The new policy would provide an additional 10 percent incentive over and above the cap, the Industry Department said and pointed out that emphasis would be laid on social justice.


According to the policy, if a unit appoints 100 persons in a given fiscal on the basis of the government's reservation policy, the entire employee pension fund (EPF) contribution borne by the company for that year would be fully reimbursed.

Thus, a unit with an investment of Rs 500 crore or more would be entitled to a capital subsidy of Rs 33 crore and the same would be applicable in the case of other incentives, the sources said. 

To promote quality products and expansion, the policy would allow incentives for the preparation of detailed project reports (DPR), ISO certification and carbon credits.

The government would also try to promote quality and reimburse 75 per cent of the fees involved in getting quality certifications.

There would also be exemption in stamp duty for registration as part of pre-production incentives, sources said.

The new policy would exempt new units from luxury tax and reimburse 80 per cent of the value-added tax (VAT) deposited by a fresh unit for a period of 10 years with a cap of 300 per cent of the capital invested in setting up the unit.

A special provision has also been made to encourage entrepreneurship by SC/ST and physically challenged persons.

If the sum invested were to the tune of Rs 30 lakh, entrepreneurs falling under this category would be entitled for 100 per cent reimbursement of VAT.

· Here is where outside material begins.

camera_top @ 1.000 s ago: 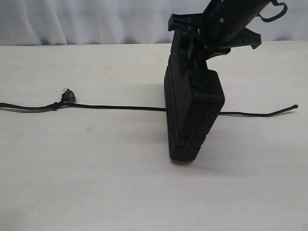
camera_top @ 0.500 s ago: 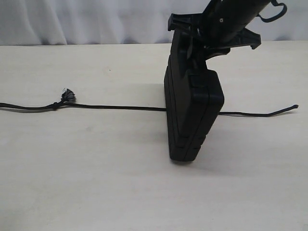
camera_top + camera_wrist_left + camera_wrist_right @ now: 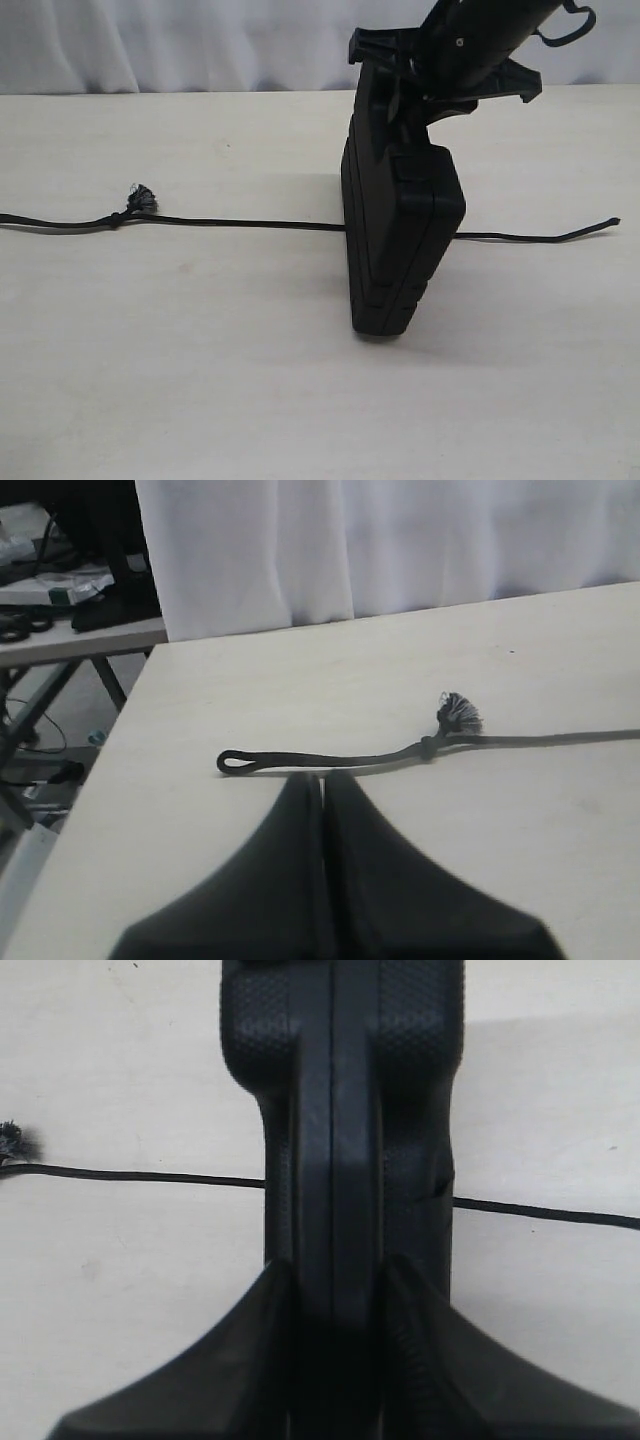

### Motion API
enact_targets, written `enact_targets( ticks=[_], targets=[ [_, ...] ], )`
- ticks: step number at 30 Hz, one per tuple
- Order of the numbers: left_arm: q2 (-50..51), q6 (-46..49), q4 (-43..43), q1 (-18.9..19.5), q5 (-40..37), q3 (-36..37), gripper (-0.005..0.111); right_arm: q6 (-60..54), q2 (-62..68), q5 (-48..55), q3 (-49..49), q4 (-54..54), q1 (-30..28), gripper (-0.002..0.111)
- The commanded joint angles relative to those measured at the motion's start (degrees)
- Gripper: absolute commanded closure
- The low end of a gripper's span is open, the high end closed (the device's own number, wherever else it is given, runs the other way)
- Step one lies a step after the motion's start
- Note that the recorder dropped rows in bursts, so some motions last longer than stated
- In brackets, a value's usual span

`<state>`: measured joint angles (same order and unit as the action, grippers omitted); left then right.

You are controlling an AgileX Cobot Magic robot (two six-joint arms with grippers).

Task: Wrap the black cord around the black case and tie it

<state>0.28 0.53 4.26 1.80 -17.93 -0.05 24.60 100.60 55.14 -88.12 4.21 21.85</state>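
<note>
No change: right gripper (image 3: 330, 1280) clamps black case (image 3: 400, 240) upright; black cord (image 3: 230, 223) lies unwrapped. Left gripper (image 3: 322, 790) closed, empty.

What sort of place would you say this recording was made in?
Probably a lab or workshop test station: a plain cream tabletop kept almost bare, a white fabric curtain hung as a backdrop, and a cluttered grey side bench beside it.

The black case (image 3: 400, 240) stood on its edge in the middle of the table (image 3: 200, 380), my right claw (image 3: 335, 1305) on both sides of its top. The black cord (image 3: 250, 223) lay across the table, out left and right of the case, its knot (image 3: 117, 220) far left.
</note>
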Motion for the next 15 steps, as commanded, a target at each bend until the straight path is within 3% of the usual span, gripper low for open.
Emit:
enact_targets(
  ticks=[1,6,10,12,15],
  targets=[
    [-0.3,2.3,5.6,-0.6,6.1,0.1,0.107,0.1,0.4,-0.8,-0.1,1.3,-0.3,0.104],
    [-0.3,2.1,-3.0,-0.6,25.8,0.1,0.107,0.2,0.4,-0.9,-0.1,1.3,-0.3,0.104],
    [-0.3,1.2,-4.6,-0.6,43.6,0.1,0.107,0.2,0.4,-0.9,-0.1,1.3,-0.3,0.104],
    [-0.3,-9.6,-4.6,-0.6,51.5,0.1,0.107,0.2,0.4,-0.9,-0.1,1.3,-0.3,0.104],
    [-0.3,-25.9,-4.3,-0.6,55.1,0.1,0.107,0.2,0.4,-0.9,-0.1,1.3,-0.3,0.104]
  ],
)
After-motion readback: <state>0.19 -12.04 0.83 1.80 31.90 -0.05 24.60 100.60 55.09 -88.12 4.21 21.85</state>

The policy would facilitate creation of a corpus fund for the revival of sick units and a separate fund for the creation of a land  to encourage small and medium units,  attract big investments through adequate promotion and address the basic problems in the way of investment flows that were impending growth till now.

Chief Minister Nitish Kumar has accused the Centre of blocking huge investment proposals worth over Rs 1 lakh crore in the thermal power and ethanol sectors.

"The fate of investment proposals worth over Rs 1 lakh crore in Bihar in the fields of thermal power and ethanol hang in balance following non-cooperation from the Centre," Kumar had said.

He said the state had received investment proposals amounting to Rs 90,000 crore for setting up ethanol manufacturing units and Rs 20,000 crore for establishing thermal power plants.